According to a study from the European Regions Airline Association (ERA), The Economic, Social and Environmental Impact of Regional Airlines in Europe (page 40), air travel is often the only practical way for people in isolated communities to reach medical specialists, hospitals or diagnostic facilities.
In Scotland, the role of aviation in healthcare access is critical. In the Highlands and Islands, the UK’s National Health Service (NHS) is the single largest business user of inter‑island air services. Studies show that around 20% of passengers on air routes within the region are patients or healthcare professionals, travelling for appointments, diagnostics or specialist treatment that simply cannot be delivered locally. In 2004, Scotland’s main regional airline, Loganair, has transported more than 55,000 NHS patients to and from communities in the Western and Northern Isles; journeys that would otherwise require long, weather‑dependent ferry crossings and hours on the road. For places like Stornoway, a cancelled flight is not an inconvenience; it can mean a delayed diagnosis, a missed clinic, or postponed care.

Conventional rail, ferries and roads all play a role in these regions. But they do not substitute for aviation; they complement it. Each mode contributes differently depending on geography, urgency, and weather reliability.
Removing turboprops does not shift passengers neatly to another mode; it often removes the journey altogether.
The Quiet Power of the Turboprop
When rail and turboprops work together, Europe gets a mobility system where everyone benefits. Turboprops do more than reach remote places. They emit around 45% less CO₂ than comparable regional jets, a difference that becomes decisive on the short sectors jets were never designed for.
And when turboprops replace jets, the impact is immediate and measurable. When the Vienna–Klagenfurt route transitioned from a regional jet to an ATR 72‑600 in 2024, it recorded a 30% improvement in CO₂ efficiency, the highest gain measured that year in Cirium’s global Flight Emissions Review.

Their contribution to long‑term decarbonisation is set to grow further with 50% SAF capability already certified and 100% SAF operation expected by the second half of this decade, pending final fuel‑standard validation.

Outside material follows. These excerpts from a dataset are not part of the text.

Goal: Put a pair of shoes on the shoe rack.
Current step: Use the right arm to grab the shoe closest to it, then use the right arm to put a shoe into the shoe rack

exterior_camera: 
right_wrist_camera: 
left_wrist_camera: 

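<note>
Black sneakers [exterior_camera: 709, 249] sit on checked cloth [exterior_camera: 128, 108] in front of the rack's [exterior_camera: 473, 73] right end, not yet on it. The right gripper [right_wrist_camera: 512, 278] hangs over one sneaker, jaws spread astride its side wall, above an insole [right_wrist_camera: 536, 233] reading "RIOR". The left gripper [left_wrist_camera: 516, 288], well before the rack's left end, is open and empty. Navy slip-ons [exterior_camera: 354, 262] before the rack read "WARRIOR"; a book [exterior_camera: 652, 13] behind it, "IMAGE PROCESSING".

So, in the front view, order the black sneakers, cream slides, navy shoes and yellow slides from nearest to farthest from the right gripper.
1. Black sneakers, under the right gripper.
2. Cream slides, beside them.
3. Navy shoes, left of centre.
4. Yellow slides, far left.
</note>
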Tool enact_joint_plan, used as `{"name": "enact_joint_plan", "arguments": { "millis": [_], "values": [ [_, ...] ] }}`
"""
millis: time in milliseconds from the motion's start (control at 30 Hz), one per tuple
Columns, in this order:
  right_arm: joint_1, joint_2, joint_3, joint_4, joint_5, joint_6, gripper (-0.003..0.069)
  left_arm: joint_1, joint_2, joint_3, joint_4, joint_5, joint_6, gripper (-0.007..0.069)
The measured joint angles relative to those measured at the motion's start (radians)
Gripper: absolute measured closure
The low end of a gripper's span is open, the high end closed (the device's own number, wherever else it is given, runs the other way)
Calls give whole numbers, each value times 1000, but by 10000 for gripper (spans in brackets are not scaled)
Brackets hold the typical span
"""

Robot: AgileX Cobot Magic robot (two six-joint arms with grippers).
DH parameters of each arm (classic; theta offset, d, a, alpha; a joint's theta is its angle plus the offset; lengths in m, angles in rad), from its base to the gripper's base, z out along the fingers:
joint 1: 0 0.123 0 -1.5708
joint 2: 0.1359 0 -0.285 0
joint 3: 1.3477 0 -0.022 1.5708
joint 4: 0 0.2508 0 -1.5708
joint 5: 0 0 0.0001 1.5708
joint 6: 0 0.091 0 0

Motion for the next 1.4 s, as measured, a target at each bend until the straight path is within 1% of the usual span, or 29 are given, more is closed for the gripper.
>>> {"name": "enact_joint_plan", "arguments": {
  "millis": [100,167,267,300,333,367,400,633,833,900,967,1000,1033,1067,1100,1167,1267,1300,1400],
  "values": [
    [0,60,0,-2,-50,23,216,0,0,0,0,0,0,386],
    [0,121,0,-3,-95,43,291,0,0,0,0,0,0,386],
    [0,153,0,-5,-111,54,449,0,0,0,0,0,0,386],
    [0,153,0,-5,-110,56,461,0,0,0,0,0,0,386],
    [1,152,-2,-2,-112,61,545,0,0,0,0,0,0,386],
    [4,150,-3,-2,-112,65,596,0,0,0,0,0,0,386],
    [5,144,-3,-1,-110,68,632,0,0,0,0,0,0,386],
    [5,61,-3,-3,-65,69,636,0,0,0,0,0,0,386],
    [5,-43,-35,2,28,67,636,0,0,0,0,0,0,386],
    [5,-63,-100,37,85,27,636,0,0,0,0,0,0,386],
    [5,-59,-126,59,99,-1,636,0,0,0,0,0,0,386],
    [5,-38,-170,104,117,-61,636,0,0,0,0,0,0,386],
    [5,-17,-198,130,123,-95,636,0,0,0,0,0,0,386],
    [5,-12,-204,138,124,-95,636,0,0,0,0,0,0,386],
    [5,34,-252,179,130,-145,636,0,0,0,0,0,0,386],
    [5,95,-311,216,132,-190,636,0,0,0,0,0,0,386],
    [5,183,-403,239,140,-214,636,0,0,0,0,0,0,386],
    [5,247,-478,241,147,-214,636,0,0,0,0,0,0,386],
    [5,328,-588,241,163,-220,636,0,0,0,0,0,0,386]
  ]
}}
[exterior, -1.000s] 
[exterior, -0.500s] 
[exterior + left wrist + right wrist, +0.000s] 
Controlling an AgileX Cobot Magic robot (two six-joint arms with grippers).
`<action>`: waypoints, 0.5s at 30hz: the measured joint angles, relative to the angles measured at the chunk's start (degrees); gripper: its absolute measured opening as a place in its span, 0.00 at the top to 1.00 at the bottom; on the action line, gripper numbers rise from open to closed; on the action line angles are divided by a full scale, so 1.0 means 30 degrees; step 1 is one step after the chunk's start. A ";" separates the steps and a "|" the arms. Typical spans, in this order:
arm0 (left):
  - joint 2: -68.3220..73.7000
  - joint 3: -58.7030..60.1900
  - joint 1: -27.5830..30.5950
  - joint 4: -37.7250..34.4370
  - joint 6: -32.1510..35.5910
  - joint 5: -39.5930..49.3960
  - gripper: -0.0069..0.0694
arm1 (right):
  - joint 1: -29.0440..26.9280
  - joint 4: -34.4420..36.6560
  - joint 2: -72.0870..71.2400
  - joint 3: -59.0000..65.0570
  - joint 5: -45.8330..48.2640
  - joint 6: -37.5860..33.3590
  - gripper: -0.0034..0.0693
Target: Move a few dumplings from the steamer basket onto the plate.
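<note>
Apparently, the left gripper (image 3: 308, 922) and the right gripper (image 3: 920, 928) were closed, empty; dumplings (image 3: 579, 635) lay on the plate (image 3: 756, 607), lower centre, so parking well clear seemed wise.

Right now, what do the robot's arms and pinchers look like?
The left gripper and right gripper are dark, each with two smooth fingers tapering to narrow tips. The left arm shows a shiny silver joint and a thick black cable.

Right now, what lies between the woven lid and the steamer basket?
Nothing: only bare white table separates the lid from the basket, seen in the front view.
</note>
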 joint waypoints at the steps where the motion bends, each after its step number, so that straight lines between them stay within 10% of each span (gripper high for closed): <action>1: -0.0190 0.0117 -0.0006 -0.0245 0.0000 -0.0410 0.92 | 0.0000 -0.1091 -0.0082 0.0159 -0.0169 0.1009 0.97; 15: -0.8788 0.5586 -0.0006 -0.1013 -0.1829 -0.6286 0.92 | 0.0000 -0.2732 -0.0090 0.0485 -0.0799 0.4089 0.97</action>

Turboprops will also be the first regional aircraft platform to integrate hybrid‑electric technologies: under the EU Clean Aviation programme, ATR is developing the world’s first hybrid‑electric regional aircraft, planned to fly by the end of 2029 using an ATR 72‑600 testbed.
Which means that the plane taking Stornoway’s passengers to Inverness tomorrow could even have a lower emission profile than the one flying them today.
Designing Europe’s Regional Mobility System, Together
Europe’s transport future will not be built by asking whether trains should replace planes. That question assumes that all mobility needs are the same. They are not.
In high‑density corridors, high‑speed rail is the most efficient solution. In low‑density regions, regional aviation works alongside conventional rail, ferries and roads to provide regional mobility capabilities to otherwise remote regions. They sometimes even make healthcare, work and public services reachable in practice, and not just in theory. It is more division of labour than competition.
Back in Stornoway, the 8:15 flight is taking off. On board are teachers, doctors, patients, students and commuters. They are not choosing between a train and a plane. They are accessing the mainland – today.
For Europe, the real choice is not train or plane. It is whether mobility systems are designed to connect cities, or to help people move, as efficiently as possible, from one need or opportunity to another.